## [What you have to do]
Which lines in the listing below contain "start"? Copy each of them.

## [Supplied material]
----

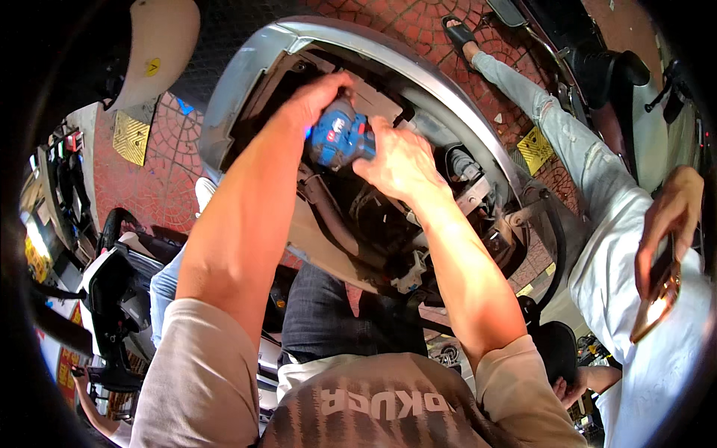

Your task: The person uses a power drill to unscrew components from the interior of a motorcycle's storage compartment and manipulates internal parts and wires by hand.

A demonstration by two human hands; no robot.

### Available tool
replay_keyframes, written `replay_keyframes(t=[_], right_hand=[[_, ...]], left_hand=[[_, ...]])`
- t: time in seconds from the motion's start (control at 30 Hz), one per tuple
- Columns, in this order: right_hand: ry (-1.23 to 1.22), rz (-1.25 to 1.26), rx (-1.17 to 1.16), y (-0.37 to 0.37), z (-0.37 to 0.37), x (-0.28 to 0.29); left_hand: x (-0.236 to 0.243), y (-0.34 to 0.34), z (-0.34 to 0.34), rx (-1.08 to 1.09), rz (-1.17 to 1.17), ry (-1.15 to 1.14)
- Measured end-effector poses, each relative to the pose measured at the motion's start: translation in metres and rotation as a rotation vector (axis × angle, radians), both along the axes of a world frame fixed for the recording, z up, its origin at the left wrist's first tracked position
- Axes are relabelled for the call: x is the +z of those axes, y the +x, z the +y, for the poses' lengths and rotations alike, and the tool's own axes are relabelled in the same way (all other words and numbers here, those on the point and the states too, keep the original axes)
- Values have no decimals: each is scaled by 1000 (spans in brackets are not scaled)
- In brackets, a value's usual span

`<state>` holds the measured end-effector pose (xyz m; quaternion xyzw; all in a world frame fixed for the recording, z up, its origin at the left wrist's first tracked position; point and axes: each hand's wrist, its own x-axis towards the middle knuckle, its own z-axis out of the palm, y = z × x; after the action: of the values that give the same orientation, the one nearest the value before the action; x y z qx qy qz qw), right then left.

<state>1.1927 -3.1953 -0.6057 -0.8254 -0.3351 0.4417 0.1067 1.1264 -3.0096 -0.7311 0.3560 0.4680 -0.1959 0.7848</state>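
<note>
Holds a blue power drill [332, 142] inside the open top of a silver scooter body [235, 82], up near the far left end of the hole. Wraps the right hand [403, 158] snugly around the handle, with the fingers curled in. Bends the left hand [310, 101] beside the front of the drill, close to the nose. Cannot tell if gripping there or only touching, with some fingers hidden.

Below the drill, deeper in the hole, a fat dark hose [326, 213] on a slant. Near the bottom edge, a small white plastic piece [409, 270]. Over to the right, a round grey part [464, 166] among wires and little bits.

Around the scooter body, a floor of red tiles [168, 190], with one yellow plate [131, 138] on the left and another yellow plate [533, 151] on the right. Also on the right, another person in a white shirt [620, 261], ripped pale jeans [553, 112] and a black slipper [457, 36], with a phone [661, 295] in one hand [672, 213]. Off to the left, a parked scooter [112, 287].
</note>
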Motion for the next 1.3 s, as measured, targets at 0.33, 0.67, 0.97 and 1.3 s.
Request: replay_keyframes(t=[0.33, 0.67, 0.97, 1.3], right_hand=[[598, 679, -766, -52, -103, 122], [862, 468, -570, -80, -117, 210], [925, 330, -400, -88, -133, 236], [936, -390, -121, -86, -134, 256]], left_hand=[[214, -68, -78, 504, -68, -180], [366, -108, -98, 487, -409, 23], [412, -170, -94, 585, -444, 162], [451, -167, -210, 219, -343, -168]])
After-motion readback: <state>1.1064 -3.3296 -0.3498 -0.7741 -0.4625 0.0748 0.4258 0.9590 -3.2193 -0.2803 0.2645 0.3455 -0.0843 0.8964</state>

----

## [Solution to this exercise]
- t: time in seconds from the motion's start (control at 30 Hz), one per tuple
- Measured end-effector poses, each relative to the pose measured at the motion's start: translation in metres and rotation as a rotation vector (axis × angle, radians), both along the axes of a world frame fixed for the recording, z up, its origin at the left wrist's first tracked position

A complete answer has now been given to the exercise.